• Work task
Output exactly the lines that run from the top of the entries to the line holding "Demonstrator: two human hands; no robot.", including both of those lines.

### Raw data

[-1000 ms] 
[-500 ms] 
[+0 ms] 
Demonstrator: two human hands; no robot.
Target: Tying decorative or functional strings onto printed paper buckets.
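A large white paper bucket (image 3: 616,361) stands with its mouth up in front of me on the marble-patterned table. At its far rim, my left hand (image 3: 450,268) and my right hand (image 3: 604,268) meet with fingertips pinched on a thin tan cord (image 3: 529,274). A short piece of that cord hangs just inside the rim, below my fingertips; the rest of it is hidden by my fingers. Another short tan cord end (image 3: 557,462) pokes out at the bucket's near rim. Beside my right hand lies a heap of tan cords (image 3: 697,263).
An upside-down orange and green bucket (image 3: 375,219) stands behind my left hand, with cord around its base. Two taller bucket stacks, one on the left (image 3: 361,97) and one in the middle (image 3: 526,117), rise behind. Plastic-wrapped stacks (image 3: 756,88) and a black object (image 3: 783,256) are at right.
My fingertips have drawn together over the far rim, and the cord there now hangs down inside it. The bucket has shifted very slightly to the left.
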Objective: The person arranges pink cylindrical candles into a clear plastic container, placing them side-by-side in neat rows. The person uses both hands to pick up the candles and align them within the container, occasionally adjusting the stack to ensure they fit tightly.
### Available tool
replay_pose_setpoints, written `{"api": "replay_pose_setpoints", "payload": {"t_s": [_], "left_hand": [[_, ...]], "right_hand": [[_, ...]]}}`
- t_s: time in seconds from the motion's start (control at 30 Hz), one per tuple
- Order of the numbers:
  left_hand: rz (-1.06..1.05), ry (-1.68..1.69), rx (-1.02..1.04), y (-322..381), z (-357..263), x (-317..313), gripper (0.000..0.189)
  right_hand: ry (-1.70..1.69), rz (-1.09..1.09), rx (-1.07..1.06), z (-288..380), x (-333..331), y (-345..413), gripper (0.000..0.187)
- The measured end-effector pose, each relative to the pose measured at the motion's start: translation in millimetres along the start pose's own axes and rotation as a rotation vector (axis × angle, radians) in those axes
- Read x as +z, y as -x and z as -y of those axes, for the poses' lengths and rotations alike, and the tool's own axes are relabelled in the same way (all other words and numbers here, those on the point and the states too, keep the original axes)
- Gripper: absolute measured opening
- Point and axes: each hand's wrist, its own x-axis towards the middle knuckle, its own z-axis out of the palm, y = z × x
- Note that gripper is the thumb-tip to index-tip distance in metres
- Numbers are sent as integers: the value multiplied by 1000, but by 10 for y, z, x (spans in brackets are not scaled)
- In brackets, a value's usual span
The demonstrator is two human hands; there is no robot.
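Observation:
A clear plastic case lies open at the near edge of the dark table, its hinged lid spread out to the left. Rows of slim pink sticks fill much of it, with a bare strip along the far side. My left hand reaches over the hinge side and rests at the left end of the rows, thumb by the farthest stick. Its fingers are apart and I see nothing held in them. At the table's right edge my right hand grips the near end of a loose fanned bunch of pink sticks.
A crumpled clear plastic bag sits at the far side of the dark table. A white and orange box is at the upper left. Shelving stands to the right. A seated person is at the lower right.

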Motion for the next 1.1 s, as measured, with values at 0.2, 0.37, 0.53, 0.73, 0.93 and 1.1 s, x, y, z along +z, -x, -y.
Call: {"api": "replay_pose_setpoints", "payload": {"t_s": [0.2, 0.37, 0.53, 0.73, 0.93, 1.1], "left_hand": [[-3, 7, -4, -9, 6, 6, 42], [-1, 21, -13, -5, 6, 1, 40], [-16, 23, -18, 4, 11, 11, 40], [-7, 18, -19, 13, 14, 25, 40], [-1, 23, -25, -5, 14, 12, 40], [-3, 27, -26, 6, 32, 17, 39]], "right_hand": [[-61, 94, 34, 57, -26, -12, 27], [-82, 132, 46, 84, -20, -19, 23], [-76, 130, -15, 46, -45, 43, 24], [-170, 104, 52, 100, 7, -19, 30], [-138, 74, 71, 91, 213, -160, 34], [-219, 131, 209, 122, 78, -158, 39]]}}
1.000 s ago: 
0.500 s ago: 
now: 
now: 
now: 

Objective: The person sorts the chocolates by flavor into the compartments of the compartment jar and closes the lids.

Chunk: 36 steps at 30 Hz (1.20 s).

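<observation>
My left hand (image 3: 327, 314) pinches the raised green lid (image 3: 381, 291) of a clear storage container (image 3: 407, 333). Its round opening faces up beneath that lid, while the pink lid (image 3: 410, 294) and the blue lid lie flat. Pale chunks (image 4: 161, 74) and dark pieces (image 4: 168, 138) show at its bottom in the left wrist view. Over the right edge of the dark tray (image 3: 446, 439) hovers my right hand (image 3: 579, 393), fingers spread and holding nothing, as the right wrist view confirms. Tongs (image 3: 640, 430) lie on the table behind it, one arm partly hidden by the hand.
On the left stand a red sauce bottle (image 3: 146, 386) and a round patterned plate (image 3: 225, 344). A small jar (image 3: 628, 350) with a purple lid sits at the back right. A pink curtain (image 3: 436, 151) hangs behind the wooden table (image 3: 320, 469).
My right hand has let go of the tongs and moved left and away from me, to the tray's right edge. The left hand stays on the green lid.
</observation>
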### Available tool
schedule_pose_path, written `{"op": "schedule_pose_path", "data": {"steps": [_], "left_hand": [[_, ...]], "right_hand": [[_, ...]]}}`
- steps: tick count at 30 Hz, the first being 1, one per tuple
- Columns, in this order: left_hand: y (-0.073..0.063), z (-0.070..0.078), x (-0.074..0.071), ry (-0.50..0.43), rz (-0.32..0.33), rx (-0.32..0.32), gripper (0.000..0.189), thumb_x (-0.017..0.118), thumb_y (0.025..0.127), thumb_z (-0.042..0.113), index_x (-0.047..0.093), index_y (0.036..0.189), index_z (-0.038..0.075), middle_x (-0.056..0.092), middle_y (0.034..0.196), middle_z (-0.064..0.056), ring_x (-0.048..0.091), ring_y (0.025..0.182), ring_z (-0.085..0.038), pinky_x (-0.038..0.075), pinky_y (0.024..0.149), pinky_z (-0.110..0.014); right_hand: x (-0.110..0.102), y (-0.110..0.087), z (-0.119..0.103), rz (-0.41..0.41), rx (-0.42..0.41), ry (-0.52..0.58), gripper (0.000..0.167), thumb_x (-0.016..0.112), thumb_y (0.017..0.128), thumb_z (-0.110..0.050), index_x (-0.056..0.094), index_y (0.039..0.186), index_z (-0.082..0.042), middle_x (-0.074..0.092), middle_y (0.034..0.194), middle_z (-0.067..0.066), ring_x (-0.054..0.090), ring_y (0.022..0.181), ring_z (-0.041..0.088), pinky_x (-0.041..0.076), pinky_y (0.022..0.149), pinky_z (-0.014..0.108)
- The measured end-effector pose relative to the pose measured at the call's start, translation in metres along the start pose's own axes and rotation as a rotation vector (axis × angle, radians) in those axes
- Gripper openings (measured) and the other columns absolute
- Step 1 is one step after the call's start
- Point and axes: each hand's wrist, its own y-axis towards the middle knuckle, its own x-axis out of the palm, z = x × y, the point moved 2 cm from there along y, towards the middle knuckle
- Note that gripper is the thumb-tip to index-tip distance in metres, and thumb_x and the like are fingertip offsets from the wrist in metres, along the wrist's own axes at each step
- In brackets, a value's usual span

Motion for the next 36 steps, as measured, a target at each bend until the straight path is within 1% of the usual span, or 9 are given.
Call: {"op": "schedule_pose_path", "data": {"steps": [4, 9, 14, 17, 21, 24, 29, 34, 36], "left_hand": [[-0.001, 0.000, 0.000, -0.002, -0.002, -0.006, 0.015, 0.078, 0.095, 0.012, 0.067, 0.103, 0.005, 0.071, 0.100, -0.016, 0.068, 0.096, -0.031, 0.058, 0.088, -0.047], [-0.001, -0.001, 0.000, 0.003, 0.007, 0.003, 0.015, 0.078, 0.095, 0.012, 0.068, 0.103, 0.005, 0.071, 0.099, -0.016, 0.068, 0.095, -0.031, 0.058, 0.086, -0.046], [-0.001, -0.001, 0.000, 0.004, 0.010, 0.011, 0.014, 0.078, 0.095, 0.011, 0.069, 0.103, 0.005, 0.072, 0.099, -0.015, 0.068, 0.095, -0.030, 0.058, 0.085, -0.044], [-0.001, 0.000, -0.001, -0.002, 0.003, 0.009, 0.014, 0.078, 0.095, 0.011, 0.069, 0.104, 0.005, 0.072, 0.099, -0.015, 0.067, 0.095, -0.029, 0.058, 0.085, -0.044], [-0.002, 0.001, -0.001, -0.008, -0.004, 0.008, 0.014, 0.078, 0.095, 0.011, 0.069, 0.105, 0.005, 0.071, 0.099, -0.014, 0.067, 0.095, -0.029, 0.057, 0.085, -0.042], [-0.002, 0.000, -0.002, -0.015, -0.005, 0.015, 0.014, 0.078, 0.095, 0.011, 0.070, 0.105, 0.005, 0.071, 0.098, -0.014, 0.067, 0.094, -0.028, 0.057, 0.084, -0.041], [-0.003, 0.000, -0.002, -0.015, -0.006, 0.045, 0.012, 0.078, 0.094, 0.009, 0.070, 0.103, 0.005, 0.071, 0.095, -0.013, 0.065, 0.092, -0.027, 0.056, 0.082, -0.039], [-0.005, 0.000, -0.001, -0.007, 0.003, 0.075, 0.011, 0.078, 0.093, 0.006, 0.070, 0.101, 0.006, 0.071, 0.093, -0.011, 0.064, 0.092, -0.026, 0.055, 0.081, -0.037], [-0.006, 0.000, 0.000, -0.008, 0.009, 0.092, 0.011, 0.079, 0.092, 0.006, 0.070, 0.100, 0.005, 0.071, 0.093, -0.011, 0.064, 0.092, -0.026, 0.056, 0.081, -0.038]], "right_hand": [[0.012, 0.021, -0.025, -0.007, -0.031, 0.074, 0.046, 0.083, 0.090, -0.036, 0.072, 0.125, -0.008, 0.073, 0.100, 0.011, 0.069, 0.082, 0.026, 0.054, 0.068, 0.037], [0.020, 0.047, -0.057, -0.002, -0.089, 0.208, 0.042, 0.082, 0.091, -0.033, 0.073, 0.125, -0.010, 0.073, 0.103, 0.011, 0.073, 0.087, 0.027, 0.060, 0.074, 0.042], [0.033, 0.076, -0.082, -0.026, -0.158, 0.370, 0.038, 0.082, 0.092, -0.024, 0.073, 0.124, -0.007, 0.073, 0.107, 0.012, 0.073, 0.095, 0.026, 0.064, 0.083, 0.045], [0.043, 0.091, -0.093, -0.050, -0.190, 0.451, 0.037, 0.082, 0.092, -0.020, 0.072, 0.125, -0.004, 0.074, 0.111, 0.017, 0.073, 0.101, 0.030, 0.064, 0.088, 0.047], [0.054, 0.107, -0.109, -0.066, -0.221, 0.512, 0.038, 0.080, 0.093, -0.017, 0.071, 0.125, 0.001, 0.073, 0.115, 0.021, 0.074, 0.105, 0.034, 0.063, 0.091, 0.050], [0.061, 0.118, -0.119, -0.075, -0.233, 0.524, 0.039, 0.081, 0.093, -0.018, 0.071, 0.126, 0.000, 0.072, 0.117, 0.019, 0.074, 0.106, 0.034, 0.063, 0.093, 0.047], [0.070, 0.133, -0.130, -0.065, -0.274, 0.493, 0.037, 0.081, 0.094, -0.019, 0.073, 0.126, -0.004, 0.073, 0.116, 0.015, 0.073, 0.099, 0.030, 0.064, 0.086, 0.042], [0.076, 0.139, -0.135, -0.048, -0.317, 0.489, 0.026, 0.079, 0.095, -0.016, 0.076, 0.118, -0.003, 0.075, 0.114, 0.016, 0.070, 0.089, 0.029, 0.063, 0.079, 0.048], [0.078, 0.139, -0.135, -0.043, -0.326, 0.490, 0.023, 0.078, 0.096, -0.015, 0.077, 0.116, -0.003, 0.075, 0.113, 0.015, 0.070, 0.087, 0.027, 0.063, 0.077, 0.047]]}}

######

• Result for this exercise
[-1000 ms] 
[-500 ms] 
[+0 ms] 
Demonstrator: two human hands; no robot.

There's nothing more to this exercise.